農薬は、農作物を病害虫や雑草から守り、農作業を軽減してくれる、なくてはならない資材です。効力ばかりでなく、安全性についても多くの試験が必要で、そのデータをもとに安全性が確認されたものだけが登録されています。
農薬取締法
日本では、「農薬取締法」という法律に基づいて農薬全般が動いています。同法によると、農林水産大臣が厚生労働大臣、環境大臣の協力を得て、効果、薬害の有無、毒性、発がん性、催奇形性、残留性など人体、農作物、環境に対する安全性を確保し、農薬の安全かつ適正な使用の確保を図っています。簡単にいうと
- 作物に対する安全
- 使用者に対する安全
- 収穫物に対する安全
- 環境に対する安全
そして、同法では、農業生産の安定と国民の健康の保護を助け、国民の生活環境の保全に貢献すると判断して、公の帳簿に登録したものでなければ、販売することができないと定められています。
この農林水産大臣が「登録したもの」でないものが「無登録農薬」で、品質の保証がなく、農作物だけでなく、使用者や消費者、環境への安全性が確保されていません。
農家は、安全な農産物を国民に安定的に合理的な価格で供給するため、「登録農薬」を適正に使用し、生産者責任を果たしていくことが強く求められています。このことが、産地の発展につながり、産地銘柄を確固たるものにする方策でもあります。
農薬になるのは2万個に1個
研究機関で作られた農薬の候補の化合物は、効果試験、毒性試験など多くの試験を行い、効果と安全性を確認したうえで登録されます。多くの候補化合物が農薬として登録されるまでに脱落し、農薬となるのは、新化合物2万個に1個の割合です。
化合物の合成から登録までには、10年以上の年月と40億円以上の経費がかかります。多数の実験動物を使って安全性を確認しているのです。
安全使用基準
「農薬安全使用基準」は、農薬取締法に基づき、作物ごとに該当する農薬の使用方法、使用時期などについて、使用者が守るべき基準です。
農薬が残留基準を超えて農産物に残留することのないように決められています。柱になるのは、その農薬を使うことが許される収穫前日数と、それまでに使用できる総使用回数の制限で示されています。使用基準を守り、適切な使用をすれば、農産物を食べる人の安全性は確実に保証されます。
残留農薬基準
中国産の冷凍ホウレンソウ、冷凍塩ゆでエダマメなどから残留農薬が検出され、中には食品衛生法の「残留農薬基準」を超えたものも出現しました。
農産物の安全性が話題になる時、必ずといってよいほど、農薬の残留が取り上げられます。しかし農薬は、毒性や環境中での動きについて解明が進んでいる化学物質であり、残留については日本では十分な対策がとられています。

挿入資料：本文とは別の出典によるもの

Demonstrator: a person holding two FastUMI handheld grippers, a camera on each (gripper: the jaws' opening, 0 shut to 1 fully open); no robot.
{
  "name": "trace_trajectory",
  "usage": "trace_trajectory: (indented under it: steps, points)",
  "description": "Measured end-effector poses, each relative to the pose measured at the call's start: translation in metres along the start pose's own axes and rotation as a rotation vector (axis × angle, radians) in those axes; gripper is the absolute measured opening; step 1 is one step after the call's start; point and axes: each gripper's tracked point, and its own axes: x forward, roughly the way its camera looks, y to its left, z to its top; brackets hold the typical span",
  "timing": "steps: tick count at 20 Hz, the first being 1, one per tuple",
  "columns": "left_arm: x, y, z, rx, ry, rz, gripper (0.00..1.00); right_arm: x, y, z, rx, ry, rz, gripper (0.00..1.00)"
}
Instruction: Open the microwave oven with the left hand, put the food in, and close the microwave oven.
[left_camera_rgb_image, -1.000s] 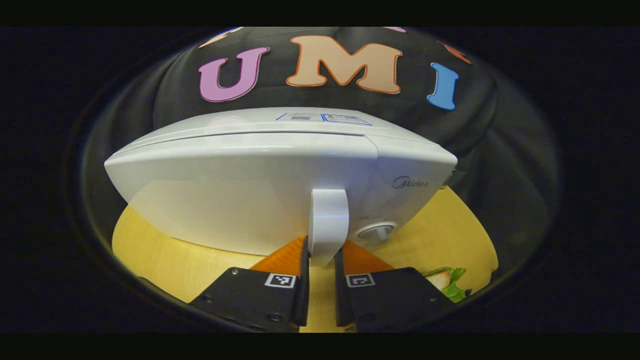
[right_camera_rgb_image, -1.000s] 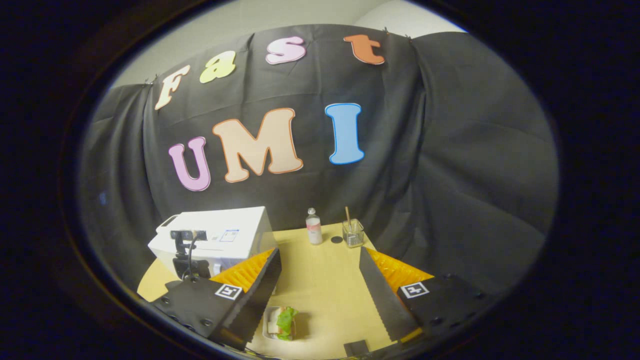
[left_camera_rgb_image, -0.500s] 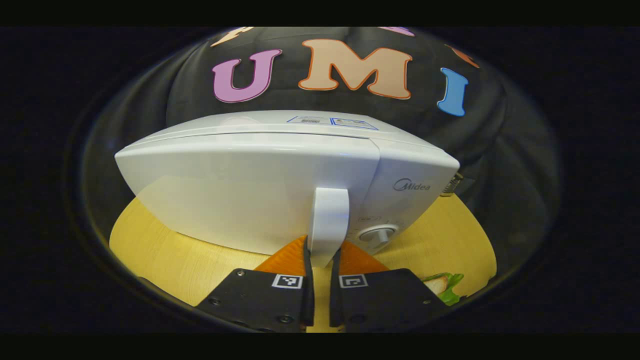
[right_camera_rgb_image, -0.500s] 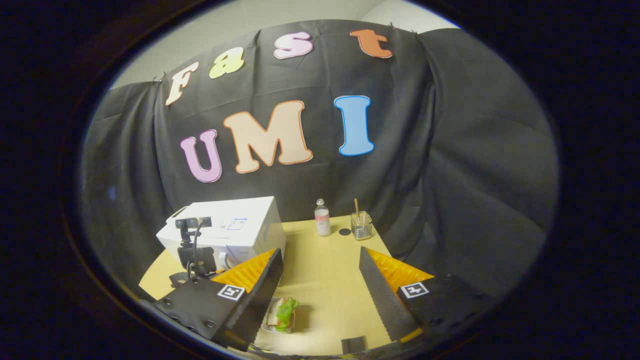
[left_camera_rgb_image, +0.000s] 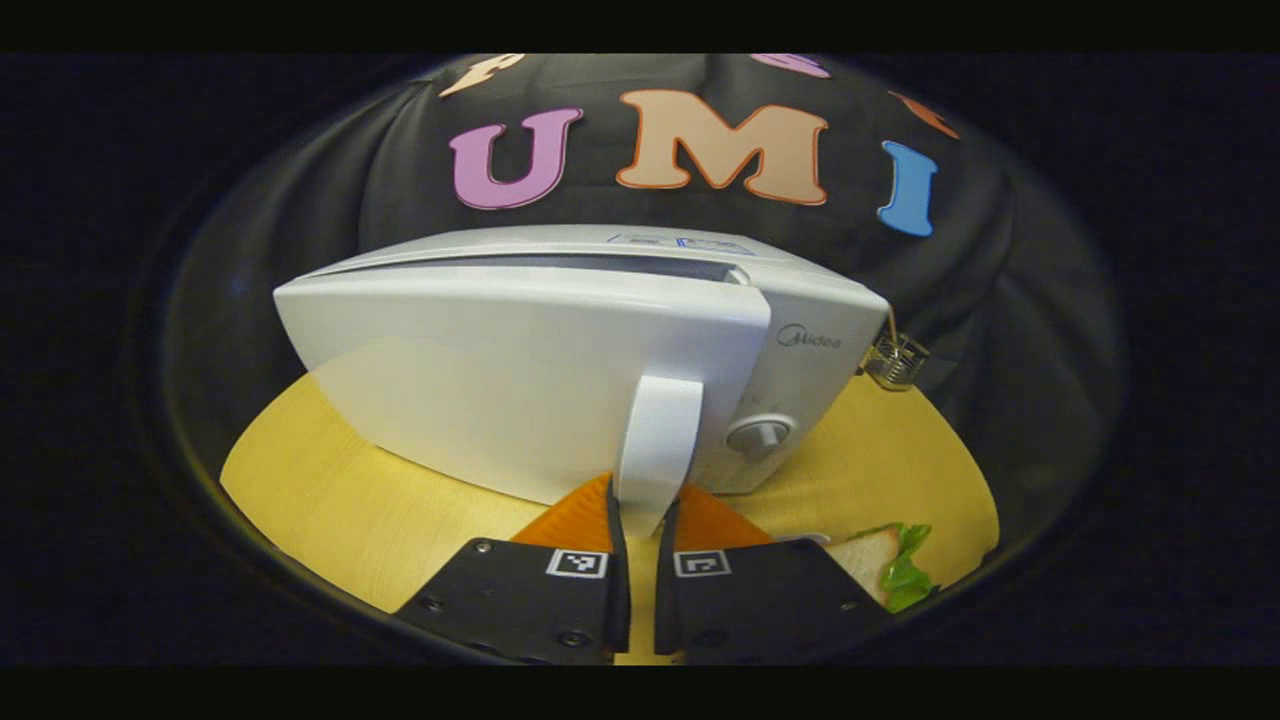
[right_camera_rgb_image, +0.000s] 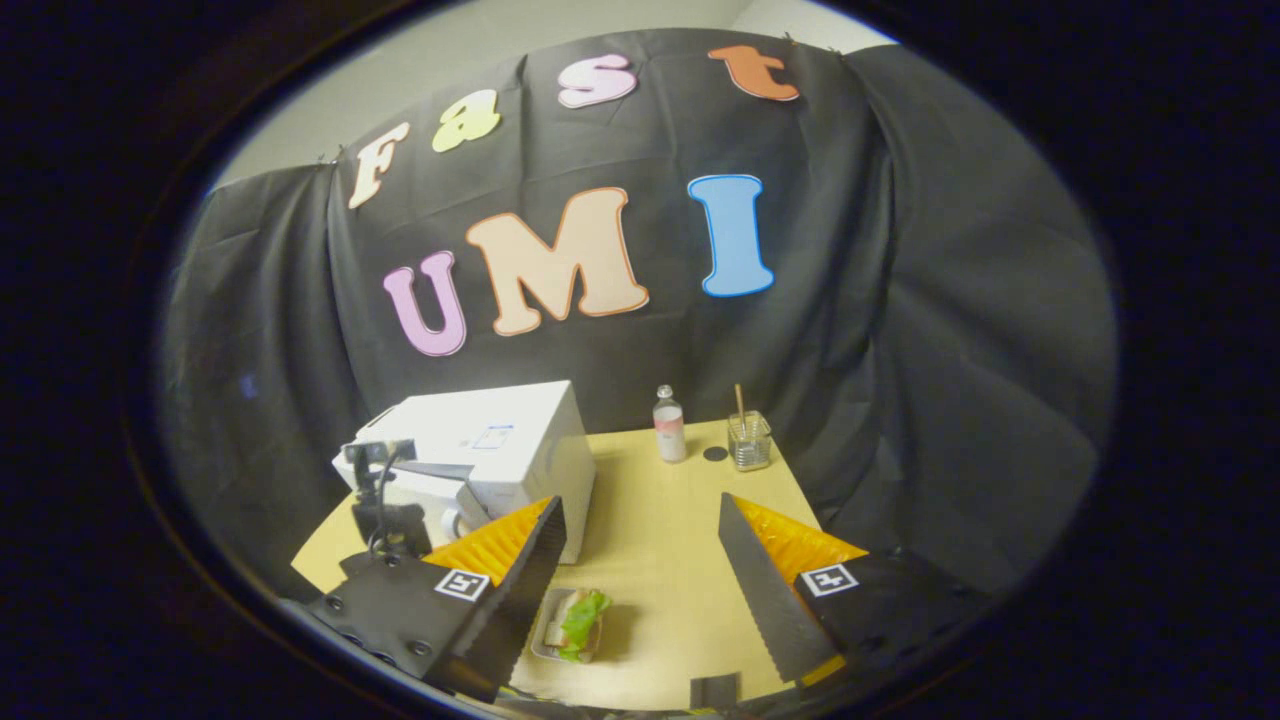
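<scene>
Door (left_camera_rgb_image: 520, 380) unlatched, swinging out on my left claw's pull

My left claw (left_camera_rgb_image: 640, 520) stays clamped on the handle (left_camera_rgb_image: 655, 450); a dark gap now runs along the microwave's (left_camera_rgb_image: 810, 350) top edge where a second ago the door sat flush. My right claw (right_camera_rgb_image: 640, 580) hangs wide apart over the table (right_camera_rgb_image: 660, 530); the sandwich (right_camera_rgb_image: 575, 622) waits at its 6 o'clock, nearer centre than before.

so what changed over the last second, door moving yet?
Yes. The left gripper, shut on the door handle, has pulled the microwave door ajar; a dark gap now runs along its top edge. The right gripper stayed open above the sandwich, which hasn't moved on the table.
</scene>
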Motion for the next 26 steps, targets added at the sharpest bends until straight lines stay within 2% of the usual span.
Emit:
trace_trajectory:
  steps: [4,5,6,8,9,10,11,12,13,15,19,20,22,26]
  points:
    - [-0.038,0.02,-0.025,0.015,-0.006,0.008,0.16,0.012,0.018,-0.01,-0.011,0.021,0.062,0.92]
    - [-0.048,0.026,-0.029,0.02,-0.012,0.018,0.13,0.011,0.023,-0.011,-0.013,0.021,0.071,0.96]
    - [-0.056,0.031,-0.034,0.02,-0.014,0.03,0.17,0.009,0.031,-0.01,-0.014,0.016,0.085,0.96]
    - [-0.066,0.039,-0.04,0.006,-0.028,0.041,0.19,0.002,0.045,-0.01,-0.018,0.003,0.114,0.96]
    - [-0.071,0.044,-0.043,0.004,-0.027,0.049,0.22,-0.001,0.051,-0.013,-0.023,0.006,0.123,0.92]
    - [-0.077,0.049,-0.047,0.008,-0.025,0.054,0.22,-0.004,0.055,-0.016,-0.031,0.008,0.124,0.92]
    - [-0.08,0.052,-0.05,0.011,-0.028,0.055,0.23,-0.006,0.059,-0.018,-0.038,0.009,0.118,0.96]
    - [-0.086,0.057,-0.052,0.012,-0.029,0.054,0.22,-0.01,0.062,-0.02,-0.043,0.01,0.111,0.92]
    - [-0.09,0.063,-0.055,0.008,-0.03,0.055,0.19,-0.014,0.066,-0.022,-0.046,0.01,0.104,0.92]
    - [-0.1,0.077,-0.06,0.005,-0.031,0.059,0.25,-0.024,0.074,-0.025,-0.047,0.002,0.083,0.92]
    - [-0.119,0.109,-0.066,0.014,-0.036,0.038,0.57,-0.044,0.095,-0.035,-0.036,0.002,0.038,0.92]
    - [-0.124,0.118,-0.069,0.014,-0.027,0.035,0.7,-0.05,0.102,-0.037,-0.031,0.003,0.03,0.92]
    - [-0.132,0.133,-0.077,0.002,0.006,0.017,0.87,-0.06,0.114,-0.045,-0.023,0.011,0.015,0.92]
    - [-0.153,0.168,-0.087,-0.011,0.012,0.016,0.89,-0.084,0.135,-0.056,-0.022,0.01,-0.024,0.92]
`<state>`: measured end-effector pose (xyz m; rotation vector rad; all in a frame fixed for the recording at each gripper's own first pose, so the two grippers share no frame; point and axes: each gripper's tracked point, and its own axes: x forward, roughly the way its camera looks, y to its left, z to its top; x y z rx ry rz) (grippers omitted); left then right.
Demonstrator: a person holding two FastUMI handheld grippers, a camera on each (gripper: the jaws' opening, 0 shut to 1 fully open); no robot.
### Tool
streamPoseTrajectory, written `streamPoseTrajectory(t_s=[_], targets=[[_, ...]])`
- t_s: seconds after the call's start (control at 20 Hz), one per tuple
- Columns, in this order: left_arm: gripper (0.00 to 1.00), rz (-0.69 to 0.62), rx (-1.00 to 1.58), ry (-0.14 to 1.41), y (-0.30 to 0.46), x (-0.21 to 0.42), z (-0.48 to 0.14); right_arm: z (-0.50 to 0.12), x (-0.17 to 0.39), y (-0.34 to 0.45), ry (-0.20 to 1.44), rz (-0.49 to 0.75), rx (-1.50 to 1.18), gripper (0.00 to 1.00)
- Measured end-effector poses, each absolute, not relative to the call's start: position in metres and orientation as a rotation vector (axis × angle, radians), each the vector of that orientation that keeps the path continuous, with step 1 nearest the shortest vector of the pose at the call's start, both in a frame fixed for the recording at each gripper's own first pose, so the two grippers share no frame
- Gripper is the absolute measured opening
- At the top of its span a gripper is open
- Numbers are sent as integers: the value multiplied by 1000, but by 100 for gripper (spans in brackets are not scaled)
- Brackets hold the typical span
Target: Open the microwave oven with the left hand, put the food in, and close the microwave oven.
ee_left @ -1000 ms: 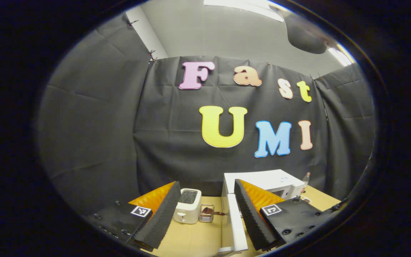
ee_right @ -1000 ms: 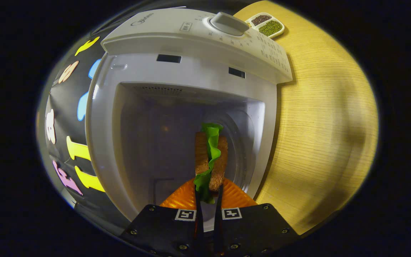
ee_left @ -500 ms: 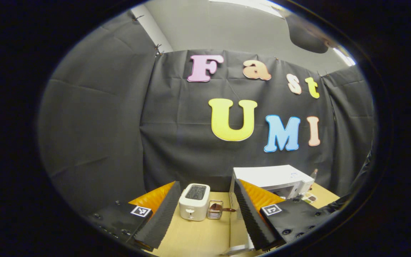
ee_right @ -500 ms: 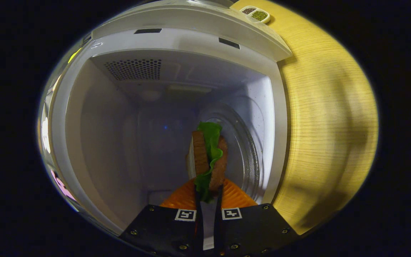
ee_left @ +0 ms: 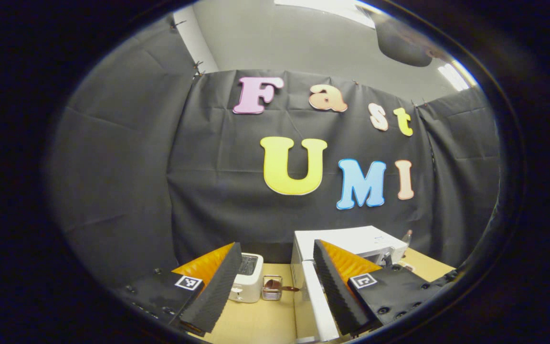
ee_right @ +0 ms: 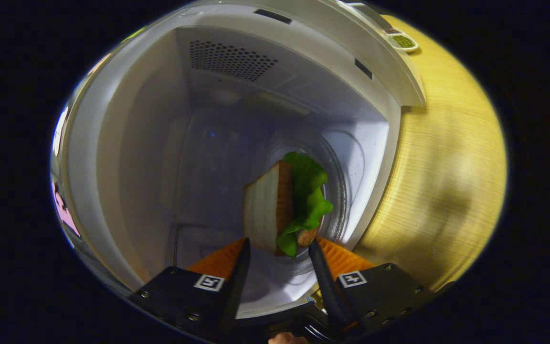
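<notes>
Right gripper (ee_right: 277,267) has parted — sandwich (ee_right: 284,205) freed, tipped, long axis into microwave (ee_right: 237,114); left gripper (ee_left: 275,282) wide.

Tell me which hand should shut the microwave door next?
Probably the left. The left gripper is open with the microwave door between its jaws, while the right gripper is inside the microwave by the sandwich.

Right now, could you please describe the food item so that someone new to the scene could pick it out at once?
Start at the white microwave oven, whose cavity stands open on the wooden table. Inside, by the round glass turntable, just beyond the open right hand-held gripper, is the sandwich. It is the only coloured thing there: brown bread slices with bright green lettuce between them.
</notes>
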<state>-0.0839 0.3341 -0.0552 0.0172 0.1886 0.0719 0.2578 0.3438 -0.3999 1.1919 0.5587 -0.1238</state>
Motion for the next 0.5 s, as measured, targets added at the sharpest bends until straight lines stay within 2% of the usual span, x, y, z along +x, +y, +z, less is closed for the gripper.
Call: streamPoseTrajectory(t_s=[0.05, 0.1, 0.5], targets=[[97, 63, 21, 183, 329, -82, -53, -399, 253, 341, 570, -107, 1130, 89], [97, 53, 20, 177, 324, -80, -52, -394, 249, 341, 569, -85, 1084, 97], [96, -15, -14, 159, 284, -65, -54, -367, 181, 310, 583, 35, 762, 97]])
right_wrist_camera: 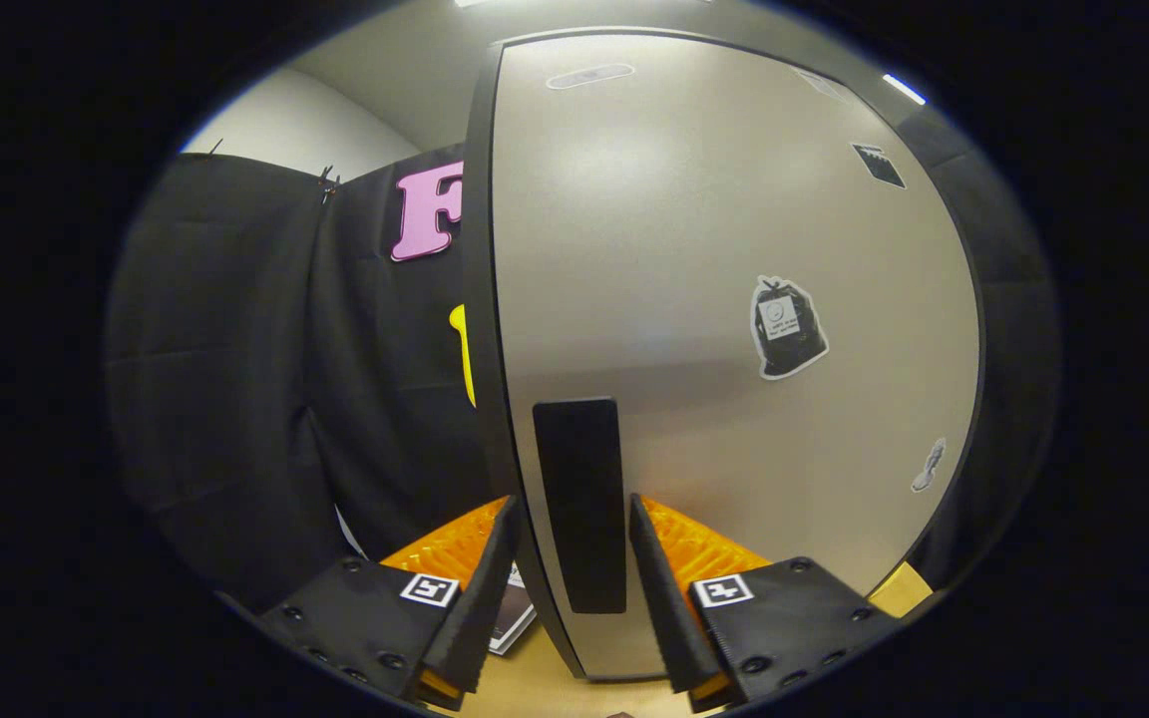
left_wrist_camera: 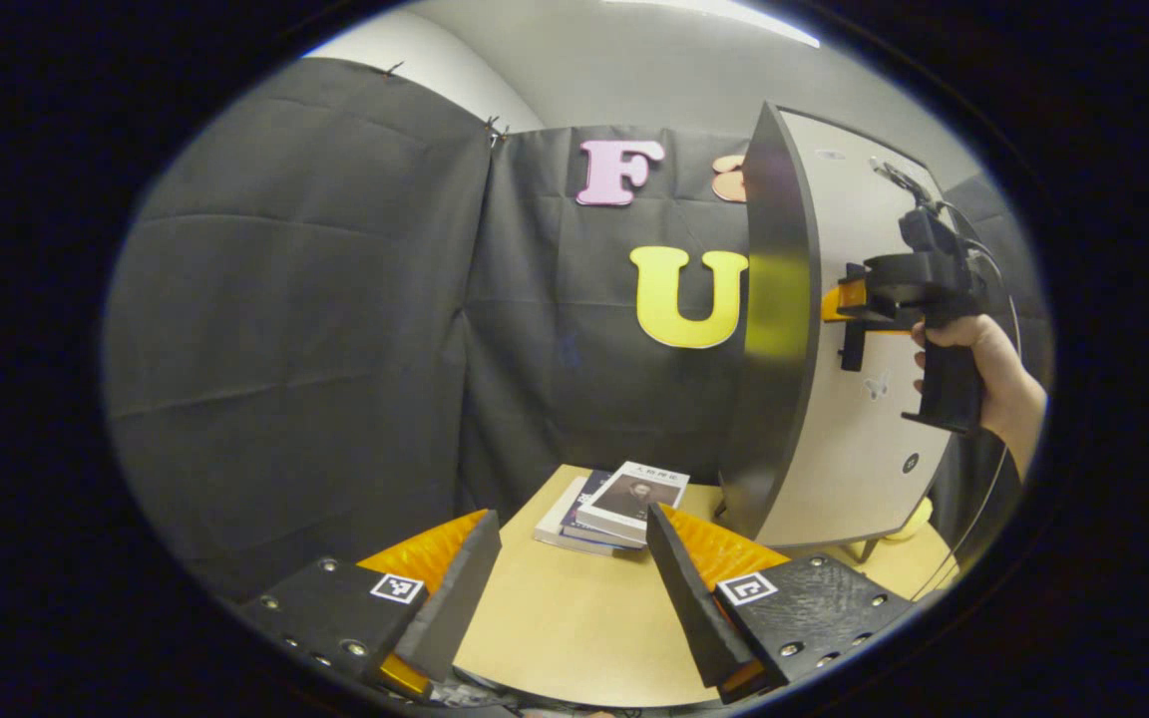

散布された農薬の大部分は田や畑で分解されてしまいますが、一部は収穫物に残留する場合もあります。消費者は、農産物に残留した農薬の量を知り、自分でコントロールができませんので、残留対策は非常に重要です。
残留対策は、人が生涯にわたって農薬を使用した野菜や果実などを食べ続けても健康になんら影響を受けない水準以下に農薬残留量を抑えるよう農薬の使用条件を定めるという方法で行われています。この水準として、食品衛生法に基づき定められているのが「残留農薬基準」です。
都道府県の保健所や衛生研究所などでは抜き取り検査をしています。年間約40万件の検査で、基準値が設定されているもので基準値を超えた数は100以下です。
登録農薬を正しく使用する
登録農薬は人・作物・環境などへの安全性が証明された農薬です。購入の前に必ずラベルを見て、「農林水産省登録第○○○○号」と記載されているか確認しましょう。
また、登録農薬でも「安全使用基準」を守らなければ、安全性は失われます。ラベルに記載された使用倍率・使用量・使用時期などを確認し、正しく使用しましょう。
そのほか、登録農薬だと思って使用したのが、実は無登録だったというケースもあるようです。最近になって登録が失効した農薬を使用してしまうといったことや、農薬の種類名と商品名を勘違いしてしまうことのないよう、十分注意しましょう。